La devinette posée voici quelques jours demandait quelle est, en dehors de Philippe FRANCESCHETTI (de Poggiolo), l'autre personne originaire de Sorrù in Sù (plus précisément de Guagno) à avoir été honorée par un nom de place à Marseille.
La réponse est:
PHILIPPE CERATI.
Philippe Antoine CERATI a son nom inscrit sur une belle plaque de couleurs, œuvre de l'artiste marseillais Bernard BRANDI, à l'entrée d'une petite place marseillaise.
Philippe CERATI est né à Guagno le 5 janvier 1867. Pharmacien, il s'est très vite lancé dans l'action politique. Militant du Parti Socialiste S.F.I.O., il se présente aux élections de 1908 dans le quartier de la Belle-de-Mai. Il est élu conseiller municipal en 1914, puis en 1919 sur la liste de Siméon FLAISSIERES. Il en devient l'adjoint aux emplacements. Il est également administrateur du bureau de bienfaisance. Sa position lui permit de placer quelques compatriotes dans l'administration marseillaise. Par ailleurs, il est le fondateur des A.I.L. (amis de l'Instruction Laïque) du sixième canton.
Son décès accidentel fut annoncé ainsi dans le journal de gauche "Le Petit Provençal" du dimanche 27 février 1921:
"C'est à la villa Fontaine que M. Cerati possède à Maldormé (au bord de la mer, entre les Catalans et la Corniche) et où il était allé passer quelques jours, que le triste accident, dû à une crevaison d'un tuyau de gaz, s'est produit. L'adjoint au maire était trouvé hier matin, sur son lit, asphyxié par les émanations du gaz d'éclairage".

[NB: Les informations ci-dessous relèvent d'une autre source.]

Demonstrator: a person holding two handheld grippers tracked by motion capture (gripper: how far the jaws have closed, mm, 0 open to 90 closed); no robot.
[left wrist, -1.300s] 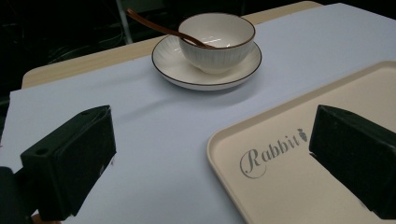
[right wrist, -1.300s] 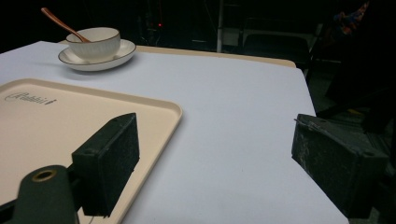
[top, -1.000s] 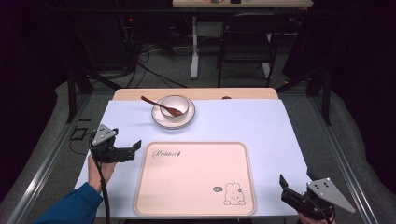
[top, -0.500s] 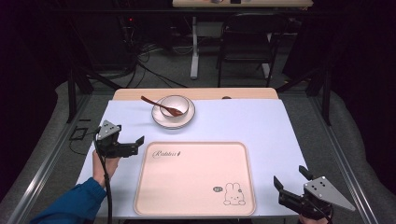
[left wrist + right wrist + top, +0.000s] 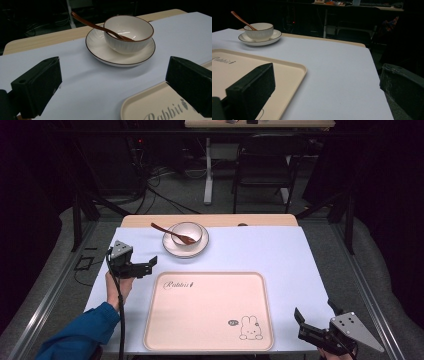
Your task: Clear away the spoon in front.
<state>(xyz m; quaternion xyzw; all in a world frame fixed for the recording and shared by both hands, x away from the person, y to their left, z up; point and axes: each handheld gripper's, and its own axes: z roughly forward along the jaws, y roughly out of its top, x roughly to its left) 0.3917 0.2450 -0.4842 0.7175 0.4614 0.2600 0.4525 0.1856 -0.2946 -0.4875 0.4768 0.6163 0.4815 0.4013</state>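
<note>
In the high view, the left claw (image 5: 145, 265) is seen released, aimed toward one o'clock at the white ribbed ceramic bowl (image 5: 187, 233) on its brown-rimmed white saucer (image 5: 176, 251), at the far centre of the white-covered desk (image 5: 280, 260). The right claw (image 5: 316, 320) has just been spread wide, with nothing between its jaws.

In the left gripper view, the brown wooden spoon (image 5: 95, 25) is seen resting inside the bowl (an approach is judged under way; next, a grip on the saucer's rim).

In the right gripper view, the raised lip of the beige plastic rabbit-printed tray (image 5: 298, 68) is shown.
</note>
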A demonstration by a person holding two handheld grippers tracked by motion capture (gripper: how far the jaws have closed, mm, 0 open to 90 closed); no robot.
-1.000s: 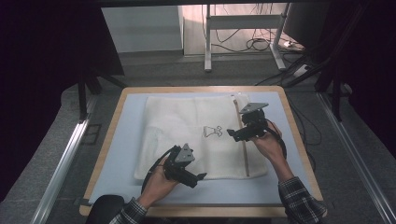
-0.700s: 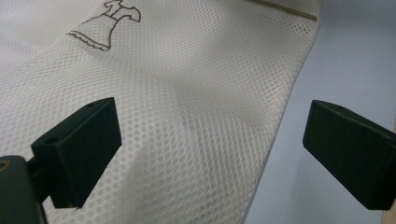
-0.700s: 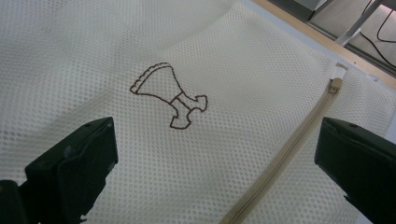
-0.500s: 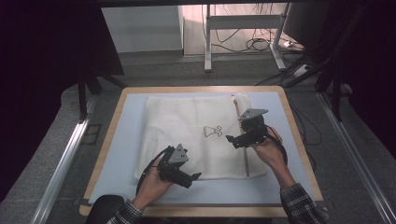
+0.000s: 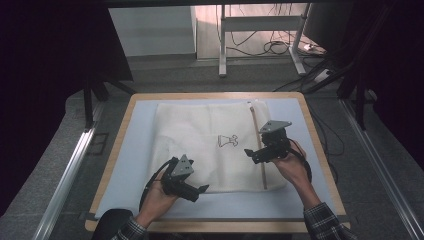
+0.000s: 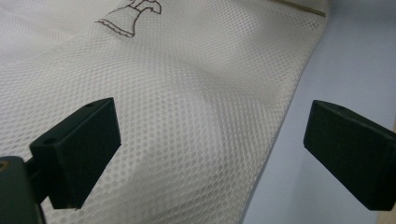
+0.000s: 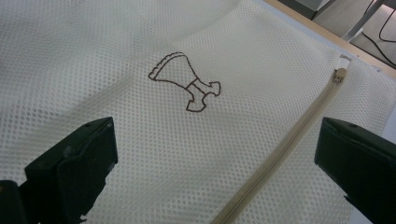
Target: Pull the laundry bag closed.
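Jaws of both grippers spread over a mesh bag (image 5: 210, 145) on a blue-matted table (image 5: 127, 150), cables on grey floor (image 5: 270, 47) behind.

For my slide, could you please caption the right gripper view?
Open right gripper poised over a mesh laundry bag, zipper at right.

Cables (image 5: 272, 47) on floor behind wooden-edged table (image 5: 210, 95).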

L'émotion fut intense et se montre dans la relation que ce même quotidien fit le lendemain des obsèques qui eurent lieu le 27.
Le corbillard, dont le poële (le drap mortuaire) était tenu par six adjoints, était suivi par le fils et le frère du défunt (Antoine, lui-même conseiller général), puis le sénateur-maire FLAISSIÈRES et tout le conseil municipal, la plupart des membres du conseil général et les chefs des services de la mairie. Une "affluence considérable" était venue, d'après l'article.
Le discours du maire fut une longue suite de compliments:
"homme politique ardent, convaincu, plein de loyauté courageuse, plein de haute droiture", il "était une conscience, il ne connut jamais la peur, sa pensée resta libre sous le seul contrôle définitif de sa froide raison".
Ces obsèques avaient été annoncées comme "purement civiles". Cela correspondait bien aux idées du défunt. La tête du cortège, avant même le corbillard, était formée par les Amis de l'Instruction Laïque de la Blancarde, la Libre Pensée de Saint-Antoine et la Libre Pensée du groupe Anatole-de-la-Forge. Parmi les délégations présentes, il était signalé celle du groupe antireligieux Le Chêne.
Ensuite, le cercueil fut "placé au dépositoire en attendant qu'on le transporte dans son pays natal", c'est-à-dire à Guagno.
Trois ans plus tard, le 15 janvier 1924, à la demande du groupe socialiste, le conseil municipal décida de donner son nom à la place, au début du boulevard de la Blancarde, pour l'aménagement de laquelle Philippe CERATI s'était dévoué.
Mais qui peut imaginer aujourd'hui, parmi les enfants (et leurs parents) qui s'amusent ici, que cet homme a existé et qu'il a eu une quelconque importance? Et qui, parmi eux, connaît Sorrù in Sù?